Opinião
Uma semana para esquecer
Como se fosse um desses filmes de catástrofe, a situação internacional complicou-se bastante esta semana: no Japão, agravou-se a questão das usinas nucleares; na Líbia,configura-se o início de mais uma guerra, que como outras não parece ter um fim aprazado. A periclitante situação do convívio entre israelitas e palestinos voltou a agravar-se com a volta de atentados contra civis israelenses, que há vários anos não ocorriam. Nacionalmente, em que pese acreditar que a Constituição seja a lei suprema,e como tal, está acima de qualquer outra, confesso, estou entre os muitos, talvez a maioria dos que esperavam os efeitos da Lei da Ficha Suja já para as eleições de 2010. O Supremo, todavia, julgou por maioria de apenas um voto (do novel ministro, dr.
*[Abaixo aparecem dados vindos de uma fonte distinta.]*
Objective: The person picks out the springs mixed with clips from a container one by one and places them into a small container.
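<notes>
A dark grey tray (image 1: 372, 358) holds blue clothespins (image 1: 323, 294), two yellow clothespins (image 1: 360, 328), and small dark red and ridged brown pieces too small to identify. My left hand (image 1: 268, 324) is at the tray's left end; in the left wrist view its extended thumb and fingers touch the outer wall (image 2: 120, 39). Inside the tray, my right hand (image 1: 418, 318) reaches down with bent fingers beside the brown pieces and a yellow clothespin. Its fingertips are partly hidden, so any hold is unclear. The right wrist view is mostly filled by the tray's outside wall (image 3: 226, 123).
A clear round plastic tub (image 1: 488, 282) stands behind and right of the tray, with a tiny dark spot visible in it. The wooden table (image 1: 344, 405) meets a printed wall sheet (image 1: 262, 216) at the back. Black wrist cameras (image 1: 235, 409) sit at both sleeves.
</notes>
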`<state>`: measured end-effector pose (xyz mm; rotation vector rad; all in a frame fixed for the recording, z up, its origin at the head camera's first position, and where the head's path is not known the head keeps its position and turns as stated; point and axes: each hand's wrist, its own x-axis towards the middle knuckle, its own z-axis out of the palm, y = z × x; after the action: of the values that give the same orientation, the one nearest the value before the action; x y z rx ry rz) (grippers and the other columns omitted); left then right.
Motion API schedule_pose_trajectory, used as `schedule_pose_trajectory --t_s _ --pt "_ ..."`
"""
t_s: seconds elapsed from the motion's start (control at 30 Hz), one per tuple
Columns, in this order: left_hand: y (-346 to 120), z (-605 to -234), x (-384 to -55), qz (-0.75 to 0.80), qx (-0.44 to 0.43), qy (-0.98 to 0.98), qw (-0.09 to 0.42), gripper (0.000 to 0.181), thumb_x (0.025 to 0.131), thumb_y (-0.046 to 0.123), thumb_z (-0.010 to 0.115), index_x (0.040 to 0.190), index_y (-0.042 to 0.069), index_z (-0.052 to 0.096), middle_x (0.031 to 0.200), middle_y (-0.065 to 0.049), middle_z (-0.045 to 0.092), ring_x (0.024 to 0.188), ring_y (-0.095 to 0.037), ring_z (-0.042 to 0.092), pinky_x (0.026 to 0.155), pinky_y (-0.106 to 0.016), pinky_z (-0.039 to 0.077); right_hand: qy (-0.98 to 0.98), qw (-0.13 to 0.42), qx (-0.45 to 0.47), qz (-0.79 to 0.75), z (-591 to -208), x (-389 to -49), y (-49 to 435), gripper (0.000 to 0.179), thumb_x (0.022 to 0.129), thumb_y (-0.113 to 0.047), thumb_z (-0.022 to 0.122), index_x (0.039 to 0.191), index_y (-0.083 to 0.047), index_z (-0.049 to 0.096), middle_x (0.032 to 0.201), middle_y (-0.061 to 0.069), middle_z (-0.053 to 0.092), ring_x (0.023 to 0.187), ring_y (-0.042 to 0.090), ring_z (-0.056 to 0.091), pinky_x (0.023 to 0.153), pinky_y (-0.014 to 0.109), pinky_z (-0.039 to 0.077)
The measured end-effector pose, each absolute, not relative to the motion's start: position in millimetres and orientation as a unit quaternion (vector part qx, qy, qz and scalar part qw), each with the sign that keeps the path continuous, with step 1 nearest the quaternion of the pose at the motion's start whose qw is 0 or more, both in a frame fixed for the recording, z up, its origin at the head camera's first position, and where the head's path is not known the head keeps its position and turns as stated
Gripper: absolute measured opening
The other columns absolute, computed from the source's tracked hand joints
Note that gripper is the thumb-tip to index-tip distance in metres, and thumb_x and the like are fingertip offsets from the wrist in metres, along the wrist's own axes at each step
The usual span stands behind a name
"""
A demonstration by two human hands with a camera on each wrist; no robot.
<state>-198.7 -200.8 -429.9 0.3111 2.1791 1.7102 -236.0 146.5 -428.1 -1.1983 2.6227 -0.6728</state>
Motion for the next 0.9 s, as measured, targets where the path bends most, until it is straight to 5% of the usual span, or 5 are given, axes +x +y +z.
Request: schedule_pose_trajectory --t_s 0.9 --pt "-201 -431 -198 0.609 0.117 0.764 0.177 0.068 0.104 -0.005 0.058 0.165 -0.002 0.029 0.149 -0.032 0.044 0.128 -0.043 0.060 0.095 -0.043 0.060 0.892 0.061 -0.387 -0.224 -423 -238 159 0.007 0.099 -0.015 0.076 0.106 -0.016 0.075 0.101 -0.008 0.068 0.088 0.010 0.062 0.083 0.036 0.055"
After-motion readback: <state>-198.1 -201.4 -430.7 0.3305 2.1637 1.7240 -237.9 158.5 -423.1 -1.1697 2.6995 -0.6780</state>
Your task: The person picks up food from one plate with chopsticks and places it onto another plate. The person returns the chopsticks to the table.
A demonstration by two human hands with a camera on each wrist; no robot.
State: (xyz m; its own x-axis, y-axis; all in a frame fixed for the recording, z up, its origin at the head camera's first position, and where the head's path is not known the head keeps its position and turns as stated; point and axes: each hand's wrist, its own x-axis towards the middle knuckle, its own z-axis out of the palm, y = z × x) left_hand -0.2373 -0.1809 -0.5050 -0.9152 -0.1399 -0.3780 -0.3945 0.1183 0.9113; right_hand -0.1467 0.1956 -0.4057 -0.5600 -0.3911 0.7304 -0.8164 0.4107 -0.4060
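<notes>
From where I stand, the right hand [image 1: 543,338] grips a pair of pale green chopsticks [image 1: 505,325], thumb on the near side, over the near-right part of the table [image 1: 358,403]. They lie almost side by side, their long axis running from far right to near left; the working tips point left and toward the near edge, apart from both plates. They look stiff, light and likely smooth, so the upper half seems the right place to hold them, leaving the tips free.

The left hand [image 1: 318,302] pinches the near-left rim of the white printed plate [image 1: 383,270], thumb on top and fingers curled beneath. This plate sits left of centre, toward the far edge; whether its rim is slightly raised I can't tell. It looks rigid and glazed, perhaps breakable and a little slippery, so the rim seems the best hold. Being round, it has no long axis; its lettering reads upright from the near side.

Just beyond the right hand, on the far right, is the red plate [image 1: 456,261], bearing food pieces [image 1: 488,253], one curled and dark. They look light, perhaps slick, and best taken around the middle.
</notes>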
Luis Fux) que os efeitos desta saneadora lei somente se farão a partir das eleições de 2012. Pelo placar apertado, presume-se que mesmo as maiores autoridades judiciárias no País, divergiam sobre questão tão lapidar. Será que intimamente aqueles que votaram pela aplicação imediata não reconheciam que esta posição feria o dispositivo maior constitucional? Prefiro acreditar, como leigo absoluto, que eles agiram mais em sintonia com o anseio popular, com o coração,mais do que com a razão. Provavelmente, para a consolidação da democracia, do Reinado Supremo das Leis, este resultado seja o melhor para o Brasil. E a dengue volta a apavorar a população, inclusive com o vírus tipo 4, para o qual ninguém tem a mínima resistência; é inevitável se lamentar que em termos de educação e saúde ambientais, infelizmente, só fizemos regredir. Muitas vidas serão sacrificadas pela deseducação do povo e pela negligência das autoridades. Outra frustração imensa foi a morte de Liz Taylor. E não se diga que não é um assunto de grande interesse nacional. Aquela mulher foi tão nossa quanto dos quatro cantos do mundo. Minhas primeiras lembranças vêm de Assim Caminha a Humanidade, de George Stevens; até filmes fracos, como aquele com Richard Burton, mas que tinha como fundo musical a bela The Shadow Of Your Smiles, nos deixou saudades. Vinicius de Moraes dizia: ?O cinema é infinito ? não se mede/Não tem passado nem futuro. Cada imagem só existe interligada/à que a antecedeu e que a sucede?. Liz era bonita, era sensual e ainda conseguia ser excelente atriz. Mas ao contrário do horrores da semana, ela enchia-nos de ilusões e sua imagem ficará para sempre em nossas retinas como símbolo de bons a aprazíveis momentos. (*) É médico.